ACTIVITY
Each entry below should be written out exactly as it is, with no pictures.

DATA
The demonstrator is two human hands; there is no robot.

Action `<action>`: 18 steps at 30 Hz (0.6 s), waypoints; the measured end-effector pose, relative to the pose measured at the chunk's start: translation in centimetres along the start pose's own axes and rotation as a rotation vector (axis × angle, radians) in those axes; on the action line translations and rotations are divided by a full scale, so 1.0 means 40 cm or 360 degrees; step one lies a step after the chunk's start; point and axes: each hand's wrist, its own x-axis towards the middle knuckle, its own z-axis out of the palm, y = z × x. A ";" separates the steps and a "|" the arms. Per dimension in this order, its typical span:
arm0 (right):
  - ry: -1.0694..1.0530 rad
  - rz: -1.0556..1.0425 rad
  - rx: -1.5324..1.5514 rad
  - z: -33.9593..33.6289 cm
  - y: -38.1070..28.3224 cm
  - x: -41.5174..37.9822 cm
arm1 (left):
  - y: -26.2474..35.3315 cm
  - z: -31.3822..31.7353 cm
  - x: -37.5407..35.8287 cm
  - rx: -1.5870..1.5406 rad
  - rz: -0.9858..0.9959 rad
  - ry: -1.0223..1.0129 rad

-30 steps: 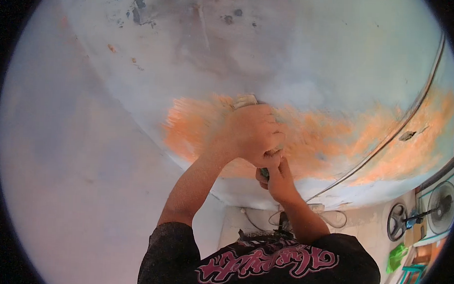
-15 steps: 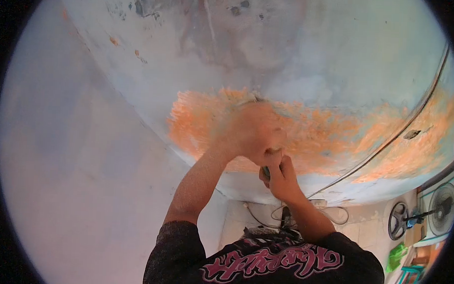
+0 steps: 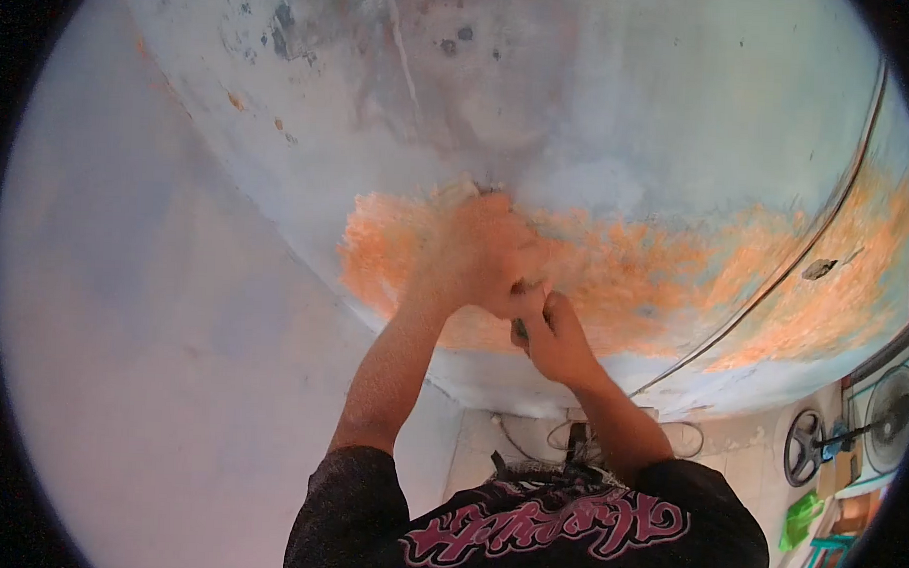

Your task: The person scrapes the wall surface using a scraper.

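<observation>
My left hand, slightly blurred, is closed against a worn wall, over a broad orange patch where the pale blue paint is gone. A small greyish edge shows just beyond its knuckles; what the fingers hold is hidden. My right hand meets it from below, closed with the thumb on top. A bit of a dark greenish object shows at this fist, its far part hidden between the hands.
A dark cable runs down the wall on the right, past a small hole. A plain wall meets it at the left. At lower right are a fan, a dark round base, a green bag and a teal stool.
Both hands have shifted slightly left and up along the orange patch, staying together. The view has moved a little too.
</observation>
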 end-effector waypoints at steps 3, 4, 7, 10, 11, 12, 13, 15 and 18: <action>0.0010 0.0070 -0.0047 -0.001 0.078 -0.021 | 0.038 0.070 -0.040 -0.0231 0.0018 0.0186; 0.0064 -0.0056 -0.0162 0.004 0.093 -0.016 | 0.027 0.071 -0.045 -0.0218 0.0010 0.0177; 0.0087 -0.0272 -0.0316 0.005 0.026 0.009 | -0.010 0.042 -0.048 -0.0107 0.0050 0.0107; 0.0030 -0.0273 -0.0378 -0.003 -0.010 0.009 | -0.017 0.020 -0.040 -0.0065 0.0119 0.0347; -0.0010 -0.0163 -0.0388 -0.007 -0.010 0.002 | -0.004 0.035 -0.048 -0.0117 0.0156 0.0414; -0.0004 -0.0192 -0.0383 -0.005 -0.004 -0.008 | -0.001 0.047 -0.052 -0.0162 0.0203 0.0481; -0.0024 -0.0155 -0.0319 0.000 0.008 -0.023 | -0.006 0.054 -0.055 -0.0139 0.0221 0.0483; -0.0041 -0.0190 -0.0391 0.001 0.024 -0.022 | 0.001 0.065 -0.073 -0.0106 0.0165 0.0476; -0.0111 -0.0263 -0.0325 0.010 -0.042 0.033 | -0.037 0.009 -0.056 -0.0047 0.0116 0.0484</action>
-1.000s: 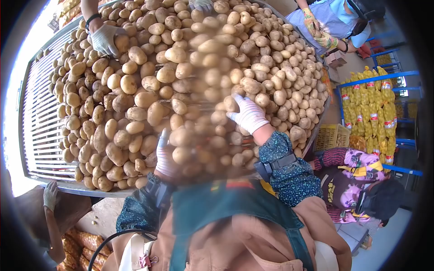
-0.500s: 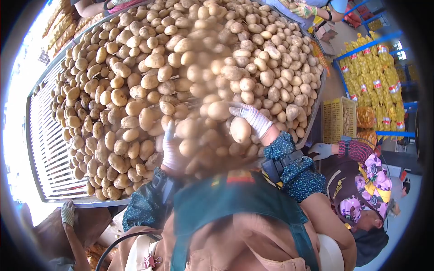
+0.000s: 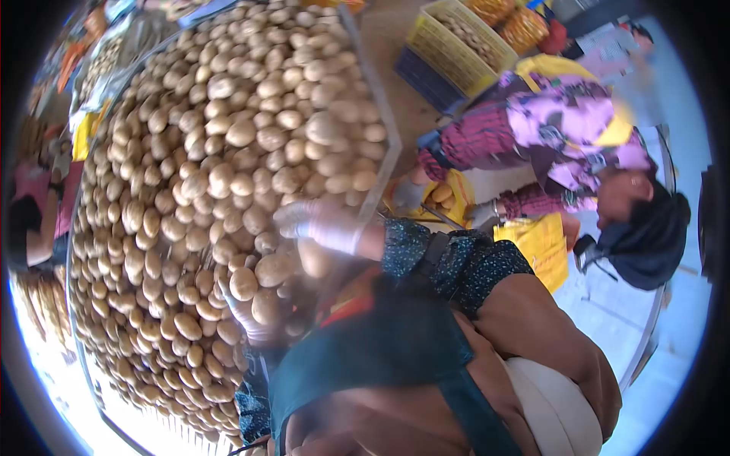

ANSWER FOR THE TASK
The demonstrator is two human hands; there is no robot.

Action `<action>`: 18 steps at 30 Hz (0.6 s), waypoints; the measured end-effector pose, relative to the pose measured at the chunk's start: translation in centimetres along the start pose's own axes and rotation as a rotation vector (axis × angle, radians) in those axes; on the action line translations and rotations are divided by a full scale, so 1.0 means 40 cm or 360 degrees; step one lies a step after the chunk's start; point and axes: each hand's wrist, its own x-axis towards the middle knuckle, its own z-axis out of the palm, y = z × x. A ";" separates the steps and a "|" the arms. Per dimension in this order, its typical span:
arm0 (right):
  - ry: -1.0694..1.0530 rad
  - rz: -1.0556..1.0425 rad
  - rx: -1.5324..1.5514 rad
  - z: -33.9593..33.6289 cm
  - y: -38.1070..28.3224 cm
  - x: -41.5174..37.9822 cm
arm1 (left):
  - y: -26.2474..35.3315 cm
  - z: -31.3822..31.7353 cm
  - x: -37.5407..35.8287 cm
  - rx: -1.5870..1.5406 rad
  - rz: -0.9858..0.9959 rad
  - ry: -1.0223..1.0129 rad

-30 steps: 
-15 steps: 
+0 steps: 

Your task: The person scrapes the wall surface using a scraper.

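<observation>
My left hand, slightly blurred, is closed against a worn wall, over a broad orange patch where the pale blue paint is gone. A small greyish edge shows just beyond its knuckles; what the fingers hold is hidden. My right hand meets it from below, closed with the thumb on top. A bit of a dark greenish object shows at this fist, its far part hidden between the hands.
A dark cable runs down the wall on the right, past a small hole. A plain wall meets it at the left. At lower right are a fan, a dark round base, a green bag and a teal stool.
Both hands have shifted slightly left and up along the orange patch, staying together. The view has moved a little too.
</observation>
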 end-effector waypoints at steps 3, 4, 7, 10, 11, 12, 13, 15 and 18: <action>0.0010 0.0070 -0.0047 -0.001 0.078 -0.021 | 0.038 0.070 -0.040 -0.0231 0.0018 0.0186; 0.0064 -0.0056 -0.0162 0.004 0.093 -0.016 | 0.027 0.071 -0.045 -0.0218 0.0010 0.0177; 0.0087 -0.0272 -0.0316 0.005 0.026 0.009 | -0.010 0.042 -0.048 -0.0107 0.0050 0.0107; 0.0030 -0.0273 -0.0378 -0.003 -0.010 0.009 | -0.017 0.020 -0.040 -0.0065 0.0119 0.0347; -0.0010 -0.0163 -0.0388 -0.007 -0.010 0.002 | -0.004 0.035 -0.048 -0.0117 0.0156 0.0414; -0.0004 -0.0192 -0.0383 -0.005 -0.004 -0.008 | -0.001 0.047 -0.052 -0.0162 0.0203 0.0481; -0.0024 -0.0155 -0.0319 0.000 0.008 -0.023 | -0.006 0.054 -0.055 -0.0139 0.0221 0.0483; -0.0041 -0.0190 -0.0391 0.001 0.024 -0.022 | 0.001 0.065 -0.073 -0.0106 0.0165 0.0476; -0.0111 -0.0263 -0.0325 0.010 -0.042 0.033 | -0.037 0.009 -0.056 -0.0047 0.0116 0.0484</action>
-1.000s: 
-0.500s: 
+0.000s: 

Nothing remains to be done in this exercise.